Requirement: Without changing a word, repeat the data, and include no pictures.

Input data:
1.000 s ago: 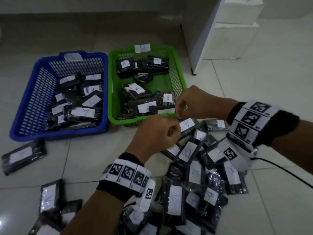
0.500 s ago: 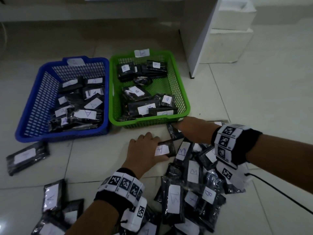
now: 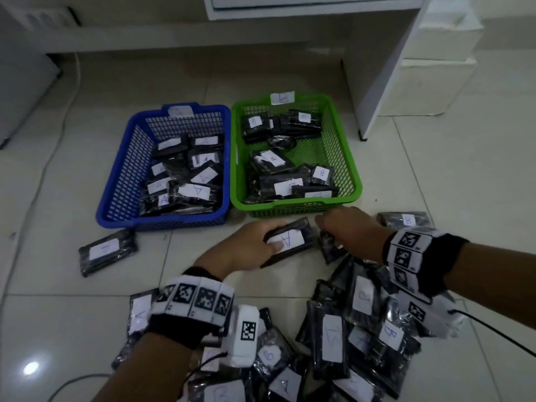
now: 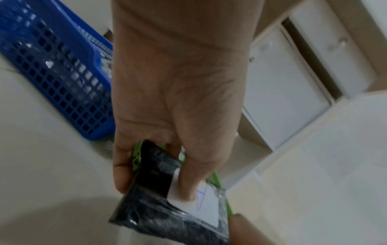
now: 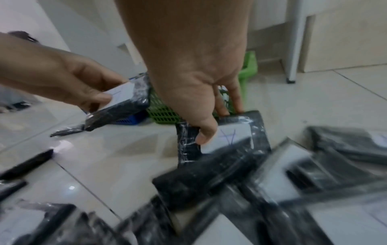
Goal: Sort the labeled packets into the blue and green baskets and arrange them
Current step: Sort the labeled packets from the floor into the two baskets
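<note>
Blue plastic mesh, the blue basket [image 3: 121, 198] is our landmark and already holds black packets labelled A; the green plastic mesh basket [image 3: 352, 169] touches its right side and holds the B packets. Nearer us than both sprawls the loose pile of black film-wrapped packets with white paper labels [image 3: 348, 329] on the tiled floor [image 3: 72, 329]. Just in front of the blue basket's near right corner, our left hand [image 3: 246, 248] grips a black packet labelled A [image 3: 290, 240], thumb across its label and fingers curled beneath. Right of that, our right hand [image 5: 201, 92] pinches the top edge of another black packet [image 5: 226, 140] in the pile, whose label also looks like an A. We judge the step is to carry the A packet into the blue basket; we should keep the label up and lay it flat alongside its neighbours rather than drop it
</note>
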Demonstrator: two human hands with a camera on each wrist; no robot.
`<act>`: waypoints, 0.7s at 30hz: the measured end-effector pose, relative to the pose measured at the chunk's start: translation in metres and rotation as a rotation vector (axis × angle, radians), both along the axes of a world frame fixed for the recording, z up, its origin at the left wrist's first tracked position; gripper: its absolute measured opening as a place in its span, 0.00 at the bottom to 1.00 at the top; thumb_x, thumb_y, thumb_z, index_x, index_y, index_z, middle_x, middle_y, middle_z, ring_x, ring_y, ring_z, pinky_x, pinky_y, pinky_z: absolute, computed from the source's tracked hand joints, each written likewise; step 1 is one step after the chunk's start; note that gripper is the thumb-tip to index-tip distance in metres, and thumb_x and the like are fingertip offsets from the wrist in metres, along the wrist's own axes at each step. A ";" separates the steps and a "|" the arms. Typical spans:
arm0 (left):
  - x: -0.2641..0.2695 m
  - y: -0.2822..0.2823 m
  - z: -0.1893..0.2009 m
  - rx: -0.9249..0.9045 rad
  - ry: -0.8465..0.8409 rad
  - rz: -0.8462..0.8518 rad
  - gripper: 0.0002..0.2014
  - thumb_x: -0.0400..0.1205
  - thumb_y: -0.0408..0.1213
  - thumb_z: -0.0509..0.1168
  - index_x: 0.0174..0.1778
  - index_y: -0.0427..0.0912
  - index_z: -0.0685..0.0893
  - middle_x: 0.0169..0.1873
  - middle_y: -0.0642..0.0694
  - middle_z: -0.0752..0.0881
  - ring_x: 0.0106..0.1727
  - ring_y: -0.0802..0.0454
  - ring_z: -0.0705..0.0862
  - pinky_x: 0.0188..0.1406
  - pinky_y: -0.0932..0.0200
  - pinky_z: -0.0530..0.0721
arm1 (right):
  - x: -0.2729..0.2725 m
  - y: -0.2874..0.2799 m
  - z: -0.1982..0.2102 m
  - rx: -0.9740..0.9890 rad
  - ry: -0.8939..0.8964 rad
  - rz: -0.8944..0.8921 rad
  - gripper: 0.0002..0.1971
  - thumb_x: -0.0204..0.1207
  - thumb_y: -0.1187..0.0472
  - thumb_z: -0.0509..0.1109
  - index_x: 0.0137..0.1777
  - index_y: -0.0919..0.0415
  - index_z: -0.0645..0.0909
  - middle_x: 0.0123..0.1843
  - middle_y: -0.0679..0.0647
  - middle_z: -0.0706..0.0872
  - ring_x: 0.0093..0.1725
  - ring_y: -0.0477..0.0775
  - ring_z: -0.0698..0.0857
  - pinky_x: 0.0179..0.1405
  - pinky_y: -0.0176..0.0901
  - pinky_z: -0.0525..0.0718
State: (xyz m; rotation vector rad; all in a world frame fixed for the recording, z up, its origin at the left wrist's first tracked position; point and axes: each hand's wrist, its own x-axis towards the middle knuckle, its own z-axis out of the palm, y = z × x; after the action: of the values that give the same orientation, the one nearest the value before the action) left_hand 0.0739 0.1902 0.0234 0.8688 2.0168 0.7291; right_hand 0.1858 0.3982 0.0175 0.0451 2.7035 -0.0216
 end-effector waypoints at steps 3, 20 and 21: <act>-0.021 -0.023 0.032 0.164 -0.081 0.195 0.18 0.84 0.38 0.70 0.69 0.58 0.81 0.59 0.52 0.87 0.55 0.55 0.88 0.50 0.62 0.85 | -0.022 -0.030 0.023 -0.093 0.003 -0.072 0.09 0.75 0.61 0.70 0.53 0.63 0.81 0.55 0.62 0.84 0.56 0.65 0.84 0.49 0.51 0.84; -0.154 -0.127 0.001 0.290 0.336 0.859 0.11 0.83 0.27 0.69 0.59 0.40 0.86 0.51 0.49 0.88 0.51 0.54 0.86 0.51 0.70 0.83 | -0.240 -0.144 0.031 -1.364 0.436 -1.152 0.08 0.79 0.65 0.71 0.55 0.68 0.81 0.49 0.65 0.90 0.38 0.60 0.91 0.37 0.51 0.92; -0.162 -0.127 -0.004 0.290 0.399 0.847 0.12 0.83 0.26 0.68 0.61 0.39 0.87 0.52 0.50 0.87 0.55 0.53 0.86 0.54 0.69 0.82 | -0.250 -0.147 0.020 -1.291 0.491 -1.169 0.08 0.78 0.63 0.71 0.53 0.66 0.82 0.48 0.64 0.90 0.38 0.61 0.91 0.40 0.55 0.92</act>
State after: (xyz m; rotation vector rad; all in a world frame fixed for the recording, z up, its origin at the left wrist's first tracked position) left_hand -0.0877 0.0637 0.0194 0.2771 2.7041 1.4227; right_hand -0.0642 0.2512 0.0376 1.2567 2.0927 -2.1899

Response to this task:
1.000 s ago: 
0.500 s ago: 
now: 
now: 
now: 
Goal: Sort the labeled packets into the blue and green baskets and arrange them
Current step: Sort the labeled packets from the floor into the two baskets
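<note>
Blue plastic mesh, the blue basket [image 3: 121, 198] is our landmark and already holds black packets labelled A; the green plastic mesh basket [image 3: 352, 169] touches its right side and holds the B packets. Nearer us than both sprawls the loose pile of black film-wrapped packets with white paper labels [image 3: 348, 329] on the tiled floor [image 3: 72, 329]. Just in front of the blue basket's near right corner, our left hand [image 3: 246, 248] grips a black packet labelled A [image 3: 290, 240], thumb across its label and fingers curled beneath. Right of that, our right hand [image 5: 201, 92] pinches the top edge of another black packet [image 5: 226, 140] in the pile, whose label also looks like an A. We judge the step is to carry the A packet into the blue basket; we should keep the label up and lay it flat alongside its neighbours rather than drop it
</note>
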Demonstrator: two human hands with a camera on each wrist; no robot.
`<act>`: waypoints, 0.7s at 30hz: the measured end-effector pose, relative to the pose measured at the chunk's start: translation in metres and rotation as a rotation vector (axis × angle, radians), both along the axes of a world frame fixed for the recording, z up, its origin at the left wrist's first tracked position; gripper: its absolute measured opening as a place in its span, 0.00 at the bottom to 1.00 at the top; thumb_x, thumb_y, thumb_z, index_x, index_y, index_z, middle_x, middle_y, middle_z, ring_x, ring_y, ring_z, pinky_x, pinky_y, pinky_z: absolute, computed from the source's tracked hand joints, each written likewise; step 1 is one step after the chunk's start; note that gripper is the thumb-tip to index-tip distance in metres, and thumb_x and the like are fingertip offsets from the wrist in metres, along the wrist's own axes at each step. A ";" separates the steps and a "|" the arms. Typical spans:
arm0 (left):
  - x: -0.2641..0.2695 m
  - y: -0.2822..0.2823 m
  - z: -0.1893..0.2009 m
  - rx: -0.9249..0.9045 rad
  - ry: -0.8465..0.8409 rad
  - rz: -0.8462..0.8518 rad
  - gripper: 0.0002..0.2014
  - thumb_x: -0.0400..0.1205
  - thumb_y: -0.0408..0.1213
  - thumb_z: -0.0509..0.1168
  - index_x: 0.0174..0.1778
  - index_y: -0.0427..0.0912
  - index_z: -0.0685..0.0893
  - middle_x: 0.0169..0.1873
  - middle_y: -0.0642..0.0694
  - middle_z: -0.0752..0.0881
  - ring_x: 0.0106..0.1727
  - ring_y: -0.0802..0.0454
  - ring_z: -0.0705..0.0862
  - pinky_x: 0.0188..0.1406
  - pinky_y: -0.0932..0.0200
  - pinky_z: -0.0530..0.0721
arm1 (right):
  - x: -0.2729..0.2725 m
  - y: -0.2874..0.2799 m
  - z: -0.1982..0.2102 m
  - rx: -0.9740..0.9890 rad
  - ry: -0.8939..0.8964 rad
  - rz: -0.8944..0.8921 rad
  - gripper: 0.0002..0.1971
  - thumb_x: -0.0204..0.1207
  - thumb_y: -0.1187..0.0472
  - thumb_z: -0.0509..0.1109
  - index_x: 0.0137..0.1777
  - index_y: -0.0919..0.0415
  - index_z: -0.0645..0.0909
  - middle_x: 0.0123..0.1843
  - middle_y: -0.0679..0.0647
  - middle_z: -0.0706..0.0872
  - ring_x: 0.0093..0.1725
  - ring_y: -0.0477..0.0775
  - ring_z: -0.0698..0.0857
  - pinky_x: 0.0179..0.1405
  - pinky_y: -0.0176..0.0901
  - pinky_z: -0.0525..0.0718
State: (xyz m; rotation vector rad; all in a world frame fixed for the recording, z up, its origin at the left wrist's first tracked position; point and axes: each hand's wrist, its own x-axis towards the middle knuckle, its own z-axis out of the palm, y = z × x; after the action: of the values that give the same orientation, the one nearest the value before the action) left_hand 0.0739 0.1902 0.0234 0.8688 2.0168 0.7291; right_hand 0.1858 0.3982 0.0175 0.0451 2.7035 -0.0216
 end-effector waypoints at steps 3, 20 and 21: <act>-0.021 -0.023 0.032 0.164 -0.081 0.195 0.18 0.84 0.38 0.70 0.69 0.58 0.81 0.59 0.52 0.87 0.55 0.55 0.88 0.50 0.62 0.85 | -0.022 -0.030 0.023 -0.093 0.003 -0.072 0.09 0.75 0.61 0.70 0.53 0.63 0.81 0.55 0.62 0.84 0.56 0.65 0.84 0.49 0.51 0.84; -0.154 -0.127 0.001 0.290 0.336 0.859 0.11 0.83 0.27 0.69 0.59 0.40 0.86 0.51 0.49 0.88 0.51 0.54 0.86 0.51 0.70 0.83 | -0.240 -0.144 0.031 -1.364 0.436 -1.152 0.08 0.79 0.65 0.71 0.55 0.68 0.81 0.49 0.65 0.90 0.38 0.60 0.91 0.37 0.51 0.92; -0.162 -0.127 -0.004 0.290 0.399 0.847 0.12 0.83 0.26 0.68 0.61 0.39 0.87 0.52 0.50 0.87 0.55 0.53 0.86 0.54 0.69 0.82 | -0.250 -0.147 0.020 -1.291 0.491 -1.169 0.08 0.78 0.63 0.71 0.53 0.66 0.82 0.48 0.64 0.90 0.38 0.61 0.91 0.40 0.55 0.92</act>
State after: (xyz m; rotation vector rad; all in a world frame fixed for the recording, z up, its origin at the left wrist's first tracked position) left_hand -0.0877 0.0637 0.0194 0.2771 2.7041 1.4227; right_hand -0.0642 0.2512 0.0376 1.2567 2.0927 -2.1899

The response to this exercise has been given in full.